To get that heartbeat, Strout said, she uses whatever emotion or preoccupation is “tugging me at that time” to bring life to her writing.
Strout said she never plans out a book in advance. Instead, she lets her characters drive her writing of scenes, and then combines the scenes into a group of interconnected short stories or a novel.
Many people have congratulated Strout on her “overnight success,” she said. But she began writing at age 4 and didn’t publish her first work of fiction, “Amy and Isabelle,” until she was 43.
Strout had finished the manuscript and spent two years trying to find someone – anyone – to help her get it published, to no avail. Then a friend suggested that she contact a former editor at The New Yorker who “had been rejecting my stories very kindly for many years” and had just moved to Random House. She did, and he called her up and told her to send over her manuscript.
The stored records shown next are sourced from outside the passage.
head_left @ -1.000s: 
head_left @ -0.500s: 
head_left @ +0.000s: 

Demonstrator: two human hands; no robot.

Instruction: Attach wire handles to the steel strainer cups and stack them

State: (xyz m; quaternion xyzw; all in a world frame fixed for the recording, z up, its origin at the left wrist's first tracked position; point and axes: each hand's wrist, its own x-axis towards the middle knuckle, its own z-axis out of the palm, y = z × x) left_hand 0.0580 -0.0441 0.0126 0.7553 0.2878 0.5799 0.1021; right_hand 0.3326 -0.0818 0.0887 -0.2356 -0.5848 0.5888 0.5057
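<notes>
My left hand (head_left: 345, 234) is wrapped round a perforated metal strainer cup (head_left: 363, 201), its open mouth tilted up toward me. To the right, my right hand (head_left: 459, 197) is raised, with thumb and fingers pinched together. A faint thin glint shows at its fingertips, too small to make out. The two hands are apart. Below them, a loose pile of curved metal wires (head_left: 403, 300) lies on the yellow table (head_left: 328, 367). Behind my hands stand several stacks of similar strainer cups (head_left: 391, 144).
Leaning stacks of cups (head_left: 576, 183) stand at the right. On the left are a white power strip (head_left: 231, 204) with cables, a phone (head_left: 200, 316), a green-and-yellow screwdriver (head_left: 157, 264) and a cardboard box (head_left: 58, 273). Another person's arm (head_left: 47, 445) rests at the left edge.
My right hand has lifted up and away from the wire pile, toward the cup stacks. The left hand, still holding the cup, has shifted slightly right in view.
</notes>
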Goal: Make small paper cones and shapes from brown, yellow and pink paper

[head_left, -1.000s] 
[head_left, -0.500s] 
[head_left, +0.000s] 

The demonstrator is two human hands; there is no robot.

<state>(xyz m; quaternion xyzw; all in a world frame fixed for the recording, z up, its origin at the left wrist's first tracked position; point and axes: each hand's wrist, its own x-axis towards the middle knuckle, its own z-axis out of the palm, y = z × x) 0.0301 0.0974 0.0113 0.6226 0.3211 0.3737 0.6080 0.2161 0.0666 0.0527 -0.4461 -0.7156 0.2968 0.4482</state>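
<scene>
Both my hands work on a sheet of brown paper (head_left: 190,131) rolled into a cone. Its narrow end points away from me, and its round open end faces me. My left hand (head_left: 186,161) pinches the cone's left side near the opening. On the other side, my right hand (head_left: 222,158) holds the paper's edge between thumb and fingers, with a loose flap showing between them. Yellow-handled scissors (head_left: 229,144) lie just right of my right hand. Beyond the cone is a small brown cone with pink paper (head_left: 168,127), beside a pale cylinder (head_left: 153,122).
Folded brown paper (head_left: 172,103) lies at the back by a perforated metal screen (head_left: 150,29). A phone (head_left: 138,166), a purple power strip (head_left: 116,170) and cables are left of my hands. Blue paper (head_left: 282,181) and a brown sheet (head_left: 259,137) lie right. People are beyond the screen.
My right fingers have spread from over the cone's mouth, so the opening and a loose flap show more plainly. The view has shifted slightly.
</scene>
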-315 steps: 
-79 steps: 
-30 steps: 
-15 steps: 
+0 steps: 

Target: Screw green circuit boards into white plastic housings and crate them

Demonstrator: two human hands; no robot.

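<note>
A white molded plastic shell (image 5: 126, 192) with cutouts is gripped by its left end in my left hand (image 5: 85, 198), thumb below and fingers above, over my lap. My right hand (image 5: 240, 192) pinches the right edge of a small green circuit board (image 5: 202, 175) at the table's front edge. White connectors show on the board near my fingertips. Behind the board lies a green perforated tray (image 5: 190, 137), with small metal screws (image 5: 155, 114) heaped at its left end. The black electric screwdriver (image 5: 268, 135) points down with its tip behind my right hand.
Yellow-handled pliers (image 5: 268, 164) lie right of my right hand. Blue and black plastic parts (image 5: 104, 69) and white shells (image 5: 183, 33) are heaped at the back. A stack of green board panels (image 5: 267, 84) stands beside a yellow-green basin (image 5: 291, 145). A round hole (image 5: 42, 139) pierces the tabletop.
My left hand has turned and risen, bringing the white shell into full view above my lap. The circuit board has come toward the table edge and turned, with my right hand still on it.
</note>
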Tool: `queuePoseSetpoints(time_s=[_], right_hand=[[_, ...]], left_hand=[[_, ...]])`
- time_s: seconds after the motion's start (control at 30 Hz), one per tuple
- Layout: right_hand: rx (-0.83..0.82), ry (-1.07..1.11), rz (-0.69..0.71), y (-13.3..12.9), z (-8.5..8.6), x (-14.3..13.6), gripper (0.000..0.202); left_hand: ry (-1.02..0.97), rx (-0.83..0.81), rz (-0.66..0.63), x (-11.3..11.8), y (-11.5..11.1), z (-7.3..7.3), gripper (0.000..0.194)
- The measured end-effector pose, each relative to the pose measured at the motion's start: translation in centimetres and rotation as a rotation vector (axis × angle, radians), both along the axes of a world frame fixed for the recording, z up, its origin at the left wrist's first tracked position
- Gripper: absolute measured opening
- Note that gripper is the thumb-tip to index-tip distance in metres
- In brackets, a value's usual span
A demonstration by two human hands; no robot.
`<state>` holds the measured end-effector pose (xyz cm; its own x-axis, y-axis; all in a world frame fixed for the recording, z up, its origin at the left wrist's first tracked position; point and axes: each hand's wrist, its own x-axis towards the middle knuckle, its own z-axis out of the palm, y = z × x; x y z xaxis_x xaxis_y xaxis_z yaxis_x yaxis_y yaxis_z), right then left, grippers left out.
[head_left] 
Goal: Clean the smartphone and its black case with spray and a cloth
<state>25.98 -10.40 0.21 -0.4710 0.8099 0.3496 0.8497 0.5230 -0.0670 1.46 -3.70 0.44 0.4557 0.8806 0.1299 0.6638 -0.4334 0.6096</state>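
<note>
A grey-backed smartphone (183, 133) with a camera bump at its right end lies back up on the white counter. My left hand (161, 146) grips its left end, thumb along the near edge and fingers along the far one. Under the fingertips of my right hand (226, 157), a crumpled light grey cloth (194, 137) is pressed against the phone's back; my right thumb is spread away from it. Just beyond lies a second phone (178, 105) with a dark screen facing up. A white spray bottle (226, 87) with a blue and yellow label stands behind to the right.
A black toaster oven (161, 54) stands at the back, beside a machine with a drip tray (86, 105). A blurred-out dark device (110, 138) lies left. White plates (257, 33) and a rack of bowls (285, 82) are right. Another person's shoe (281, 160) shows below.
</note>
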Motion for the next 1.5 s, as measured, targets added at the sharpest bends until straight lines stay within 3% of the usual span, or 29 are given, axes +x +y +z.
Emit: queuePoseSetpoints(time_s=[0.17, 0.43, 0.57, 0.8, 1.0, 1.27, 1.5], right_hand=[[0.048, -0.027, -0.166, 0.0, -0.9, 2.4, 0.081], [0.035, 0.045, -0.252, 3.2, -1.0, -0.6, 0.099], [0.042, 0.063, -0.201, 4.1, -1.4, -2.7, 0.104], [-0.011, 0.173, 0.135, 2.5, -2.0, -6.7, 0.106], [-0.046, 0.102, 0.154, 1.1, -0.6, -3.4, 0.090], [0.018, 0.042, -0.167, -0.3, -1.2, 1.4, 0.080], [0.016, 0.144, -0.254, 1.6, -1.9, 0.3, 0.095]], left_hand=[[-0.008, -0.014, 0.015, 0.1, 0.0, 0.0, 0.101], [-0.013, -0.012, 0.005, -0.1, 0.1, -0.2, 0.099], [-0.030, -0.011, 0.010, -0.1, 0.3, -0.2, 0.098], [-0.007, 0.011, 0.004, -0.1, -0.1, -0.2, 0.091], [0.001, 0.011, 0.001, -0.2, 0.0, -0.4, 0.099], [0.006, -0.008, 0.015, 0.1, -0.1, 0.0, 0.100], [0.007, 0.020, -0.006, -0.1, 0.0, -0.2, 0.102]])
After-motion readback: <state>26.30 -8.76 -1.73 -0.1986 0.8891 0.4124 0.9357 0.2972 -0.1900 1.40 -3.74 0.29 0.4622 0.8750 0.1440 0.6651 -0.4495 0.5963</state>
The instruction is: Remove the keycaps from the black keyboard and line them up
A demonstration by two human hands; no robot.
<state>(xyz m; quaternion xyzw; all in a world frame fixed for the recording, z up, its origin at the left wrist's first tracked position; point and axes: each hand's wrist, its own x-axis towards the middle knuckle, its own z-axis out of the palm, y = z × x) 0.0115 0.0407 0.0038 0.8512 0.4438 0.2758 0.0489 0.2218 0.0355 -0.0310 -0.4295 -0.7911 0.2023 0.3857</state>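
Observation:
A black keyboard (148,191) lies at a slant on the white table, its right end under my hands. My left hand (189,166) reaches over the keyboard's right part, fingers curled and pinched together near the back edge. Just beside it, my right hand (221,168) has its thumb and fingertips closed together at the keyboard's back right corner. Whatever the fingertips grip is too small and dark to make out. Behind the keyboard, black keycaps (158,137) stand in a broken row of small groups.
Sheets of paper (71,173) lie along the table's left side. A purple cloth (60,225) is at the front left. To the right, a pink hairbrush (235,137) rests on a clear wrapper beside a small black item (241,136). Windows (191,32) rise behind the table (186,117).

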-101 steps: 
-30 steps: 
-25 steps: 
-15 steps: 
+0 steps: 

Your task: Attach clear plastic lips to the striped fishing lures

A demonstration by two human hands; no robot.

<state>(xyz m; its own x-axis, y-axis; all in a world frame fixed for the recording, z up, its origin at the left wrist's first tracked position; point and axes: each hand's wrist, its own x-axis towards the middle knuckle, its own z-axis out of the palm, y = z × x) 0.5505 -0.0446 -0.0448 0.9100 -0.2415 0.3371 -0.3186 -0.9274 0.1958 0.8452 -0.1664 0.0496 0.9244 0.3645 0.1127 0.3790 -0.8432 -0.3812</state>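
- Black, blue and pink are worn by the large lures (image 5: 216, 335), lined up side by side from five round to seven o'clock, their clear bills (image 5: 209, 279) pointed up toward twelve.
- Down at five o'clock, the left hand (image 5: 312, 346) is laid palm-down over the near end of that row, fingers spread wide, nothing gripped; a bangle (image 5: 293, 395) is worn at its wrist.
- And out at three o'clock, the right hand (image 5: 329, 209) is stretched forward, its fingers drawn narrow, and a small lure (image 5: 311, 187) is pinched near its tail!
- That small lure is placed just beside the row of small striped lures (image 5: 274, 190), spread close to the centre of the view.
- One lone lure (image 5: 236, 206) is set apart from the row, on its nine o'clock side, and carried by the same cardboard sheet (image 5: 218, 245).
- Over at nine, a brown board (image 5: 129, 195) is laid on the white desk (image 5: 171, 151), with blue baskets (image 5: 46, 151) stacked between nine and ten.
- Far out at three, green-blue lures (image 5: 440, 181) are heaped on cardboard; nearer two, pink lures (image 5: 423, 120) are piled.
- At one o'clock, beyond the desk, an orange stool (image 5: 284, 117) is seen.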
After reading it, the editor told her they’d have to find her an agent. Within a week, she had five lunches with five different agents. Now, she has sold more than 5 million books. “Olive Kitteridge” was also made into an HBO miniseries that won eight Emmy awards.
Her parting advice to students: “If you really know that you’re a writer, then don’t stop.”
Dubus, who invited Strout to campus, met her in 1999 while they were on book tours, often to the same cities, organized by the publicists at Penguin Random House.
“We were on the same flights together and got to know each other, and we’ve been friends ever since,” Dubus said after the event.